Winn Wheeler and Sara Taylor of South Oldham Middle School won a Pyramid Award for their proposal “Constructing Content Understanding with Science Trade Books.” The award will be used to buy sets of books, periodicals and reference books having to do with science for the use of 7th graders. The students will improve their literacy and develop content knowledge with these resources which are much richer than a standard textbook, thus sparking the students’ curiosity and appreciation.
North Oldham High
Cathy Meine of North Oldham High School won a Pyramid Award for her proposal called “Painting Portraits and Figures.” The award will provide students in grades 10-12 with art supplies and a visiting artist to learn how to do oil painting of people. The students will learn how to paint “from life” with the help of an expert.
Oldham County High
Kip Hottman and Elizabeth Cooke of Oldham County High School won a Pyramid Award for their proposal called “Conversation through Skype in the World Language Classroom.” This award will be used to purchase 4 webcams and 75-100 hours via Skype with teachers from the Los Monitos language learning center in Louisville, so that students in grades 9-12 can communicate via Skype with native speakers in the language they are learning. The goal is for students to apply what they have learned to real life face to face conversations.
Bobbi Templet of Oldham County High School won a Pyramid Award for her proposal “Digital Storytelling.” The award will be used for cameras and a flat screen television. High school students will use the cameras to tell stories in a digital format that can then be presented to the high school community on the television mounted in the school front hall and on a class website. Students will present their ideas and knowledge in a technologically sophisticated, as well as an individual, creative and meaningful way, to a wider audience.
South Oldham High
Colleen Davis of South Oldham High School won a Pyramid Award for her proposal “Seeing Psychology First Hand.” The award will be used to purchase three sets of books, 4 kinesthetic brain models, and 10 sets of perception goggles which shift students vision 30 degrees. Students in the 11th and 12th grades will use these materials to study the parts of the brain, as well as sensation and perception. The goggles allow students to experience how their senses adapt and how the sides of the motor cortex control opposite sides of the body. They will also read the books and prepare a culminating project applying psychology to their lives.

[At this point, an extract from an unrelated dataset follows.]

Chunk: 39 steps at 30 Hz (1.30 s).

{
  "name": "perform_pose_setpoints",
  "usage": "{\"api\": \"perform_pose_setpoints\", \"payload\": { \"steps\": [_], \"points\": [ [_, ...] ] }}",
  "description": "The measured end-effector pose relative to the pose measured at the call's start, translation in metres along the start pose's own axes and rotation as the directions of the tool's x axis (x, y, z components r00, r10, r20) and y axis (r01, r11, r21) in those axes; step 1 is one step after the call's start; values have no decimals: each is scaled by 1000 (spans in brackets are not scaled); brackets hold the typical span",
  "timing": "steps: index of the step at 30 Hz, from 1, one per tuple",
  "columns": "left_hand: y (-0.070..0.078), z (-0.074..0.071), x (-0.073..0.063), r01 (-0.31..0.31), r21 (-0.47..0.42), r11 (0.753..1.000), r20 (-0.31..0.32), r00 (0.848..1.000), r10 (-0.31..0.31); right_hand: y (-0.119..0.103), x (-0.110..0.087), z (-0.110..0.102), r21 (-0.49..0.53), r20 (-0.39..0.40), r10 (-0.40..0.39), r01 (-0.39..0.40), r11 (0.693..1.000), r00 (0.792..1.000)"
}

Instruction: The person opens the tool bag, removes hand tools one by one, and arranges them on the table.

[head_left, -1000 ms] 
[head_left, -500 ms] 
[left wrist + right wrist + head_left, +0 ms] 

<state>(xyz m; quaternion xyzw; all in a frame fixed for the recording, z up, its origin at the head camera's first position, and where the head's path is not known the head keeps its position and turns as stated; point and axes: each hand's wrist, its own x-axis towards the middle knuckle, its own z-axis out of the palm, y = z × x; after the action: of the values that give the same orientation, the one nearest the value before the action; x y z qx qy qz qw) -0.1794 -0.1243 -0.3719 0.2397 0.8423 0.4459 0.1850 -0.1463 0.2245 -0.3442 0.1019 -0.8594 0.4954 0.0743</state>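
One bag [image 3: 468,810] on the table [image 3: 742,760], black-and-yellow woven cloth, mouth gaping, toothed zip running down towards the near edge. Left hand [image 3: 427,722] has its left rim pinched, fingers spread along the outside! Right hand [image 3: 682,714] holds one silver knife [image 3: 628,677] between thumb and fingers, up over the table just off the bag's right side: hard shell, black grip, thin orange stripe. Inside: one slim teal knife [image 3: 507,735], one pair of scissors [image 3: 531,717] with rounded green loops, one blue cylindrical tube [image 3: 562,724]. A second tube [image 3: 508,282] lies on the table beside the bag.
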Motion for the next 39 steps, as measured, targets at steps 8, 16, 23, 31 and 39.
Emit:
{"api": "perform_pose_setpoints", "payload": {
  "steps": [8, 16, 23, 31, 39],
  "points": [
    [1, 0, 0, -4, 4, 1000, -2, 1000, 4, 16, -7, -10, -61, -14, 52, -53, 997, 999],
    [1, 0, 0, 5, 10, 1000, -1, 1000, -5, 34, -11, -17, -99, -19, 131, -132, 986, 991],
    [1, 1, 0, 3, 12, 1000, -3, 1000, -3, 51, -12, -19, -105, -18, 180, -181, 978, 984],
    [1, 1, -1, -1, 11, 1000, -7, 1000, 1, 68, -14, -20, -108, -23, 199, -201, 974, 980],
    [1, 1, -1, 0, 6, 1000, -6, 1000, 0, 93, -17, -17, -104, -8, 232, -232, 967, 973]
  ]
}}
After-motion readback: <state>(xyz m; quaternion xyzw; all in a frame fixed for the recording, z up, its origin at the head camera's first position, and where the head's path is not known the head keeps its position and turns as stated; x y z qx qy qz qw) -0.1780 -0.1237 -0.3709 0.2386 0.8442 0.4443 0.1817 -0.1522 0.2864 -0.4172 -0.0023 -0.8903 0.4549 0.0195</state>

Suzanne Raque of South Oldham High School won a Pyramid Award for her proposal called “Choice-Based Curriculum Literature-Circle Unit.” The award will be used to buy a variety of high interest books for students in grades 11 and 12 to choose from in order to increase their desire to read and improve their critical thinking skills. The 11th grade books cover the themes of courage, individualism and the American dream. The 12th grade books involve multicultural and global perspectives.

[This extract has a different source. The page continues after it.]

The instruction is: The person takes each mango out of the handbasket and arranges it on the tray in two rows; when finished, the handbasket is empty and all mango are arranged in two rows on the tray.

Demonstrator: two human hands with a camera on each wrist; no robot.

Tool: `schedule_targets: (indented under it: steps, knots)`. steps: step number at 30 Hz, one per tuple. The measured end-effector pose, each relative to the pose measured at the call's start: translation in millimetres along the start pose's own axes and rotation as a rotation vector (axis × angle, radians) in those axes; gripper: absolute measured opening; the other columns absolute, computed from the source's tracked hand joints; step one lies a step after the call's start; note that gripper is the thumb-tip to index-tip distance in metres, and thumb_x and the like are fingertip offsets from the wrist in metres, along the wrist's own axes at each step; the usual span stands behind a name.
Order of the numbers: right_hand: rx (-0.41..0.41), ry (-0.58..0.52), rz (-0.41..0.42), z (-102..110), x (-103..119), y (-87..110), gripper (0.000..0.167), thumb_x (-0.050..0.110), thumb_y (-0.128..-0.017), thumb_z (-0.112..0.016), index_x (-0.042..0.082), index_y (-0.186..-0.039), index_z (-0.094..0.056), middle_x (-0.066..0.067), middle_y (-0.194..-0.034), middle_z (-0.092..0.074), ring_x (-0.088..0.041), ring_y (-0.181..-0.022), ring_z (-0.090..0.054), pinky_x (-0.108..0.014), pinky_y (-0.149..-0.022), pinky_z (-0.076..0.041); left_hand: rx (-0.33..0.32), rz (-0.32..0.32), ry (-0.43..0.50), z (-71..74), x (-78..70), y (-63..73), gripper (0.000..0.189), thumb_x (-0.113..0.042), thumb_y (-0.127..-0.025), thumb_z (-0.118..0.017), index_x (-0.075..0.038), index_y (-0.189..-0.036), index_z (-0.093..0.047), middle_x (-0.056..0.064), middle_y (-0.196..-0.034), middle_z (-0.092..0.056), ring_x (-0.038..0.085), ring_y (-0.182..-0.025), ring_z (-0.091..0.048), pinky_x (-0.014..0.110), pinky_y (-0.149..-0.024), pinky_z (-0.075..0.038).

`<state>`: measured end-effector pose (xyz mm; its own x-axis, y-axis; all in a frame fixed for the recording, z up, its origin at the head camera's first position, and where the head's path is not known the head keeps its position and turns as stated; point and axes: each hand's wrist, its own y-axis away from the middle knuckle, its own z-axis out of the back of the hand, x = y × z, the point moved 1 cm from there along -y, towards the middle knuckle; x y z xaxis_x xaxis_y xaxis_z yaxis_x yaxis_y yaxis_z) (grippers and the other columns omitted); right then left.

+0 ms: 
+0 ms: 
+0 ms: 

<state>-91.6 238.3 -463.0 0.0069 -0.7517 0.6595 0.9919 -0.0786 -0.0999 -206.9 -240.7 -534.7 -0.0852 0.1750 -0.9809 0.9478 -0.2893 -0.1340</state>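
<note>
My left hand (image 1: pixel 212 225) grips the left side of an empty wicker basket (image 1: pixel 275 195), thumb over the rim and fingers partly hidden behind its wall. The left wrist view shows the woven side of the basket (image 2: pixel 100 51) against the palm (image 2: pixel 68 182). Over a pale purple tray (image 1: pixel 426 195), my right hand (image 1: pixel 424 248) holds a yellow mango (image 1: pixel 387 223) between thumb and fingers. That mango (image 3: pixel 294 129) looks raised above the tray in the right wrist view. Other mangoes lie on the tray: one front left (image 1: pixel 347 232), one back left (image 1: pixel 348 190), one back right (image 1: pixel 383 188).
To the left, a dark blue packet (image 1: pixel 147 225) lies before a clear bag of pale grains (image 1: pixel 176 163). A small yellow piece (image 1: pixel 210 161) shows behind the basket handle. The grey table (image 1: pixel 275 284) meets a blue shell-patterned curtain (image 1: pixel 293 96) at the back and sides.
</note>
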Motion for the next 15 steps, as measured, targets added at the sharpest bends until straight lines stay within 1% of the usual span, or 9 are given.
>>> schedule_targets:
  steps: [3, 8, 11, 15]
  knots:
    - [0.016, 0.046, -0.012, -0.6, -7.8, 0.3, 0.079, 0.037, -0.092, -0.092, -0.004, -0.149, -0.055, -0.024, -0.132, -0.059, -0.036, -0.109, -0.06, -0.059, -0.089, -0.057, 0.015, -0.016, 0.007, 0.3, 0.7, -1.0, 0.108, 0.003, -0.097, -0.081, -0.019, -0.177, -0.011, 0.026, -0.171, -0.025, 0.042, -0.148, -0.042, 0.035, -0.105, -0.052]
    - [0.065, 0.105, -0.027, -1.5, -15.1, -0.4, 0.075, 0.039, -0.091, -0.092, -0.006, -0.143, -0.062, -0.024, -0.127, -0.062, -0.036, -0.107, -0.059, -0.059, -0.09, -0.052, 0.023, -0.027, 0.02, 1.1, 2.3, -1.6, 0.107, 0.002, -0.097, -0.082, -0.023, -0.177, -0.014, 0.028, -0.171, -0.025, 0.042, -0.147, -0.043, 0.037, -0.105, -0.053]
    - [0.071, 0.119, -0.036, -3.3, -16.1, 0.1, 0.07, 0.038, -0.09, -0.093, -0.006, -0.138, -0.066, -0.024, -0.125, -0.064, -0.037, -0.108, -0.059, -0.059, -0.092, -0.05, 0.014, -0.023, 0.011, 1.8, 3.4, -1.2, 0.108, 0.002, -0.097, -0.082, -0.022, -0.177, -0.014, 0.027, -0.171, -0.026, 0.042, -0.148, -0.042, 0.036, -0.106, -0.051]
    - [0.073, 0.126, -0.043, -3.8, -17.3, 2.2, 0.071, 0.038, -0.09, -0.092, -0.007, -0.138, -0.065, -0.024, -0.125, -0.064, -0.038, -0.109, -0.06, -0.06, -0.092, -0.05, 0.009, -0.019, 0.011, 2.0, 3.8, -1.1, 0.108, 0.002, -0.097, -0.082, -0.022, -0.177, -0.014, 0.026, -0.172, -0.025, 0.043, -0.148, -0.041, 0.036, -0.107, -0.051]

Christopher Rieger and Rachel Salyer of South Oldham High School won a Pyramid Award for their proposal called “Technology Enhanced Chemical Laboratory.” Their award will be used to purchase laboratory equipment (sensors and probes) allowing students in grades 10-12 to use quantitative scientific instruments for inorganic and organic chemical analyses. This equipment can be connected to scientific calculators to quickly record, display and analyze data. This will enable students to more deeply and accurately investigate and analyze hands on scientific questions and concepts.